I doubt whether there is anything more impressive in the whole world, from the point of view of drama, than the Easter Vigil liturgy.

I have only attended three of these in my whole life. Back when I was a non-practicing Catholic (or, it might be more accurate to say, a highly sceptical agnostic), I was entirely unaware of their existence. And even when I did start to practice, I never attended Vigil Mass (always preferring morning Mass) so I continued to miss out. It was only when I heard the Easter Vigil liturgy described as the highlight of the liturgical year that I made it my business to go. And I was swept away.



Of course, the full impact of the thing is only really achieved if you’ve made some effort to observe Lent. The atmosphere of death and rebirth, of emerging from the darkness of the tomb to the glimmering and then splendid dawn, depends on having journeyed through a season of austerity. The contrast is greatly heightened if you’ve also participated in the Stations of the Cross and the celebration of the Lord’s Passion on Good Friday, those incomparably sombre rituals.

The Easter Vigil is an example, I think, of those elements of Catholicism which a whole generation of Irish people took for granted, but which are rediscovered with surprise and joy by a younger generation. Even though I attended a Catholic school and come from a solidly Catholic family, and even though I have done a huge amount of reading on the Faith in the last few years, I am often surprised by how much I don’t know about Catholicism, compared to older Irish people—and I mean non-religious people, just as much as religious people.
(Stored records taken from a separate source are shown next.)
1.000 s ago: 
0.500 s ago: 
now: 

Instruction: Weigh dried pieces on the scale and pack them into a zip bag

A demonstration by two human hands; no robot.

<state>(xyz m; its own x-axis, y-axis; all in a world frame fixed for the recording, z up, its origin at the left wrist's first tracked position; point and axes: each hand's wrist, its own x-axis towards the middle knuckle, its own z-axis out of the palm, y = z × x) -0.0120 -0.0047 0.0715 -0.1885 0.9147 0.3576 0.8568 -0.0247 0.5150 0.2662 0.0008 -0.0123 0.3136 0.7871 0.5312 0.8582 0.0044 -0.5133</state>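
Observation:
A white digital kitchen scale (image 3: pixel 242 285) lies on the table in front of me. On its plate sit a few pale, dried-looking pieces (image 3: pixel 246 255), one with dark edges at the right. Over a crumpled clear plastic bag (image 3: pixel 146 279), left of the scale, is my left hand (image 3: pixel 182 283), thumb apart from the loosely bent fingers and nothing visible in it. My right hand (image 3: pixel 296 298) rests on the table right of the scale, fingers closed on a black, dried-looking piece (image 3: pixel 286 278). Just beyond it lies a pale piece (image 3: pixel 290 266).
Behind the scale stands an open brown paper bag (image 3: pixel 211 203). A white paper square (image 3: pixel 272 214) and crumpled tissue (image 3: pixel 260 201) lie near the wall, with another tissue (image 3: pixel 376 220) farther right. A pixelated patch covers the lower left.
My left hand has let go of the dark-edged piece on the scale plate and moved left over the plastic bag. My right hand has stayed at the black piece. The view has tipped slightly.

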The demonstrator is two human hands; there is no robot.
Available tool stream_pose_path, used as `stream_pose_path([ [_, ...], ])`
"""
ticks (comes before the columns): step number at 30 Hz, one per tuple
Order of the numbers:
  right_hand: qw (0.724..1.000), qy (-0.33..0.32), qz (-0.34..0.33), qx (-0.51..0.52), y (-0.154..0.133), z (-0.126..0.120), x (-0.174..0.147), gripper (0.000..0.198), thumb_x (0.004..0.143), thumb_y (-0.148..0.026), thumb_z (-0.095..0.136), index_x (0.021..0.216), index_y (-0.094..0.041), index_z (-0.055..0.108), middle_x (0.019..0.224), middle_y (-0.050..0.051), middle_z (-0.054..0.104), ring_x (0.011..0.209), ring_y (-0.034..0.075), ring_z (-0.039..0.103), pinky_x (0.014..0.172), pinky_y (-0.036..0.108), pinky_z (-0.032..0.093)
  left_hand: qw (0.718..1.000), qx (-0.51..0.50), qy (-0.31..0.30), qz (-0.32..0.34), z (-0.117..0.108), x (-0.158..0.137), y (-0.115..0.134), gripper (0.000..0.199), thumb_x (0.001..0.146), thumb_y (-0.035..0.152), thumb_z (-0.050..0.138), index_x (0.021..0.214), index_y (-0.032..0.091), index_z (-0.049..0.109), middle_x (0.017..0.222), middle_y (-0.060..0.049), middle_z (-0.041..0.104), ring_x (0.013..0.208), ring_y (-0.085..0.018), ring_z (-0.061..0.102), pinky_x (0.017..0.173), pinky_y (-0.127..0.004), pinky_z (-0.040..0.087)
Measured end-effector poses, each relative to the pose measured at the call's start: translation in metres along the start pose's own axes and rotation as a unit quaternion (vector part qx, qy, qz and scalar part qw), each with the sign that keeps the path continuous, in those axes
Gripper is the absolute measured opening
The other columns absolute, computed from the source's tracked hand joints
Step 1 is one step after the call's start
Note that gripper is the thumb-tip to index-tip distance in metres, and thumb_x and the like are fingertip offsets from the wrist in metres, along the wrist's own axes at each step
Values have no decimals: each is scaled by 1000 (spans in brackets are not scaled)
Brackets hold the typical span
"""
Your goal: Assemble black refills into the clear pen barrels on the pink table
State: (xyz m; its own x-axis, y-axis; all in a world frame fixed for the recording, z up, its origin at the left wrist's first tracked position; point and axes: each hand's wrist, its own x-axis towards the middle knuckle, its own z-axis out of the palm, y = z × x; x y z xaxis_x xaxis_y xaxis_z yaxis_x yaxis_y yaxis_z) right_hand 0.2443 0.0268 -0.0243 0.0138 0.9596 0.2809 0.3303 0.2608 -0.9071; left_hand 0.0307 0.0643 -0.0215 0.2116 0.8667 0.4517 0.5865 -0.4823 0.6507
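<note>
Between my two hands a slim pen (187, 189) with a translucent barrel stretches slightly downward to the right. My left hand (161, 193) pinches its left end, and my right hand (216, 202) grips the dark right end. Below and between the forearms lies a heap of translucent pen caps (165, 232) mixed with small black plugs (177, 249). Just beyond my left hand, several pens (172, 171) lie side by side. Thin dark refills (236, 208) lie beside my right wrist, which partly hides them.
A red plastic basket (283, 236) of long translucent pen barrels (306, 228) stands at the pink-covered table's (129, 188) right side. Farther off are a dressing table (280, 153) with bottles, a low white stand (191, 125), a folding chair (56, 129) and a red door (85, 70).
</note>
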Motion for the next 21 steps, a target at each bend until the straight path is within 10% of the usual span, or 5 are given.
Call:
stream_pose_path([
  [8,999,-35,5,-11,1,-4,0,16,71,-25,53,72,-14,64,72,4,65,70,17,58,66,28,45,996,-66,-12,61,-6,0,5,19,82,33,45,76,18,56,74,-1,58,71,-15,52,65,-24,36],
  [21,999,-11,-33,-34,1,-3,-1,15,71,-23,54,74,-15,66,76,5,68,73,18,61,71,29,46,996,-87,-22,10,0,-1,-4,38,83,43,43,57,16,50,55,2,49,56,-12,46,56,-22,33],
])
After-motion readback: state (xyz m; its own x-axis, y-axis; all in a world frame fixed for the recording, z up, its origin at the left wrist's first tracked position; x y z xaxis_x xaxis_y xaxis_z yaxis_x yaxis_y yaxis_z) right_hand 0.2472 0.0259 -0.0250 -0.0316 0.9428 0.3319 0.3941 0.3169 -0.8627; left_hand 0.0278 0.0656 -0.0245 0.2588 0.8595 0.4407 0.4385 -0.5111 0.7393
Every Irish person over the age of fifty seems to have a kind of inbuilt awareness of holy days, devotions, pilgrimages, Irish Church history, saints, prayers and other aspects of Catholicism that puts my own knowledge to shame. Only very recently, I was rather presumptuously explaining to a friend  (who is a good bit older than me, and not especially religious) all about Gaudete Sunday when she promptly quoted the first few lines of the Latin Christmas carol of that name—with as much ease as she would have recited “Twinkle, twinkle little star”. That certainly put me in my place.

Beauty Ever Ancient, Ever New

In one way, this loss of cultural Catholicism is a tragedy, and I feel it vividly when I stand in silence at Mass while the rest of the congregation (mostly older people) sing some traditional hymn or prayer that I don’t know. But there’s a good side to it, too. Many aspects of Catholicism are fresh to the post-Vatican II generations. They never became blasé about them, as many members of an older generation have.  And it makes the beauty, integrity and profundity of these traditions all the more apparent to them.



It’s hard to imagine how anyone ever becomes blasé about the Easter Vigil. It’s spine-tingling from start to finish; from the paschal fire to the darkened church, from the sweeping tour through salvation history in the Scripture readings to the ringing of the bells at the moment of consecration, from the litany of the saints to the renewal of baptismal vows (“do you renounce Satan and all his works, and all his empty show?”). And personally, I don’t think that the Easter Vigil in St. Peter’s, or in any of the great cathedrals or basilicas around the world, would be quite as impressive as the Easter Vigil in an ordinary suburban church, which is how I’ve always experienced it. The contrast between the everyday life outside, going about its business as ever, and the blaze of glory inside, is very powerful.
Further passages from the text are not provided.